Planetary climate, origin, and conditions for life are subjects of general interest to the public. Understanding how an entire planet other than Earth works, in particular the coupling between the atmosphere, interior, and environment, can yield insight into the nature of the world we live in. In this regard, the gas giant planet Jupiter --albeit itself hostile to life-- offers unique possibilities. Jupiter's atmospheric winds, gravity field, and water abundance will be measured to unprecedented high accuracy by spacecraft Juno launched in 2011. However, the information of interest contained in those data is only indirectly accessible.
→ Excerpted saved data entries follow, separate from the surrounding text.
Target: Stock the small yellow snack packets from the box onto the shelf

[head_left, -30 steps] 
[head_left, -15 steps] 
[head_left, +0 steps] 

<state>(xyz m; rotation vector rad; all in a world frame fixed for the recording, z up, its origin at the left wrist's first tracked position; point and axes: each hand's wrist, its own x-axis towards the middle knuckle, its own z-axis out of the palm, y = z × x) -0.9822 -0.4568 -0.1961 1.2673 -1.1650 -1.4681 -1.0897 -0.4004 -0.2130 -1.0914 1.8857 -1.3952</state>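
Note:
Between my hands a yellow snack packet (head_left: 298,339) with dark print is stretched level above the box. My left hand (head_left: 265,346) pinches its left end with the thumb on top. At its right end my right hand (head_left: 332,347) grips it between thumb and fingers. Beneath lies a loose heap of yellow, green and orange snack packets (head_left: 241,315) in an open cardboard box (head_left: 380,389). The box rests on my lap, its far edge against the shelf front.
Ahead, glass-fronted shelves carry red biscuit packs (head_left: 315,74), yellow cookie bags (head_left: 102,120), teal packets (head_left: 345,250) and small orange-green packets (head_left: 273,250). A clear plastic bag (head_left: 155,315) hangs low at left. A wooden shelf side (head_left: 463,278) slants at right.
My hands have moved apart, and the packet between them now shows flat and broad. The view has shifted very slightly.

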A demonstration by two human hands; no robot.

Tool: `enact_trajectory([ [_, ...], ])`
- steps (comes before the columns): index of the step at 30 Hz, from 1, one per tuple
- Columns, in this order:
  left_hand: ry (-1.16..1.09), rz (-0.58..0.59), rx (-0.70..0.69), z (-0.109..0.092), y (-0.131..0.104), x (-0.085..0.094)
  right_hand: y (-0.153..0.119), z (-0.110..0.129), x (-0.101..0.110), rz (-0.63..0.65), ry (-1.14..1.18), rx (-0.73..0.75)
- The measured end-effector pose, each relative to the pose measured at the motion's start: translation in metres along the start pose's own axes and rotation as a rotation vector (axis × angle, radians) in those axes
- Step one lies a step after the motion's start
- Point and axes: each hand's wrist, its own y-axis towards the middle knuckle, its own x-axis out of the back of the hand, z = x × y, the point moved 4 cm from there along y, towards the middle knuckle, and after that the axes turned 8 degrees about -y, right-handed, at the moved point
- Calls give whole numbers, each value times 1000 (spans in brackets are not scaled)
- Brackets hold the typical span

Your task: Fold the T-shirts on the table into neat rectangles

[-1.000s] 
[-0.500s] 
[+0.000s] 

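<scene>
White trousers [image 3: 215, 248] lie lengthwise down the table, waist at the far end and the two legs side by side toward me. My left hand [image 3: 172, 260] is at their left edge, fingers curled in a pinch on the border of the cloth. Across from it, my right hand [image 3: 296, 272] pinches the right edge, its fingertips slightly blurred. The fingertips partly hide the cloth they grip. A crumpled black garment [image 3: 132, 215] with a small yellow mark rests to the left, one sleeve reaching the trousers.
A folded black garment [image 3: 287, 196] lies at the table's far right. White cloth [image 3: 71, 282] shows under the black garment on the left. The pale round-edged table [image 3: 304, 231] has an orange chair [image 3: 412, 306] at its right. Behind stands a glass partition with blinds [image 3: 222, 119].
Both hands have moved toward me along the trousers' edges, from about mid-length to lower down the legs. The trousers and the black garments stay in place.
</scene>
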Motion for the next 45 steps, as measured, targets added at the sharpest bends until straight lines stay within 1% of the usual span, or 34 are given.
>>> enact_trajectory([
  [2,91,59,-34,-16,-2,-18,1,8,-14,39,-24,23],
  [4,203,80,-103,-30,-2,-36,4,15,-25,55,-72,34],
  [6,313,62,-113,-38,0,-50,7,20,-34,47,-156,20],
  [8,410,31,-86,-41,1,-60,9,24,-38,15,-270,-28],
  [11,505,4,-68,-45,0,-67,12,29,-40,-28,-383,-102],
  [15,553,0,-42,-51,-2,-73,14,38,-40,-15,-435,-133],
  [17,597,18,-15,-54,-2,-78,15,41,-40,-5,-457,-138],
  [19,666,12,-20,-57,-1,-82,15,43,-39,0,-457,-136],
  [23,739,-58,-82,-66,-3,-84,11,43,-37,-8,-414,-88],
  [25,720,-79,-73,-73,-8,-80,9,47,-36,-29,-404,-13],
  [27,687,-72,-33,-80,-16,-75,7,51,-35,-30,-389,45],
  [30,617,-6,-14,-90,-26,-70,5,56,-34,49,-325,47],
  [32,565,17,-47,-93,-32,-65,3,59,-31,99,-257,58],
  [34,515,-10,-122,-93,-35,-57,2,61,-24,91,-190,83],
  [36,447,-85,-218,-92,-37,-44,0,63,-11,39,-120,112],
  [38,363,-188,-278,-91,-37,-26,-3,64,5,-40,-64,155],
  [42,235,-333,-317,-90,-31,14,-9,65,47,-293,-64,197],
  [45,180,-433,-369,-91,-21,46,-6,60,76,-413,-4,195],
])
To extract, for instance, the depth of zonal flows and the core mass, models for Jupiter's gravity field, interior, and atmosphere are required; in particular, significantly more accurate models than currently exist.The objective of this proposal is to develop new Jupiter models that(1) allow to provide the high-order gravity field contributions which are necessary for deriving the wind contribution, as together they probe the interaction between atmosphere and interior, and (2) to account for He sedimentation in a parameterized and physically self-consistent manner so that the improved models can be compared against the water abundance to be observed by Juno. Those models will yield new constraints on Jupiter's core mass, heavy elements content, and advance our understanding of the physics of H/He mixtures under high pressures. The gravity field will be computed up to 7th order using two alternative methods: the recently developed method of Concentric Maclaurin Spheroids, and an expansion, to be developed as part of this work, of the commonly used Theory of Figures. Underlying parameterized Jupiter evolution models will be based on ab inito data for the equations of state and for the H/He phase diagram. In particular, the standard assumption of a convectively unstable planet interior, as is the case for Earth, will be investigated in the presence of a compositional gradient. Optional projects are designed for potential student participation.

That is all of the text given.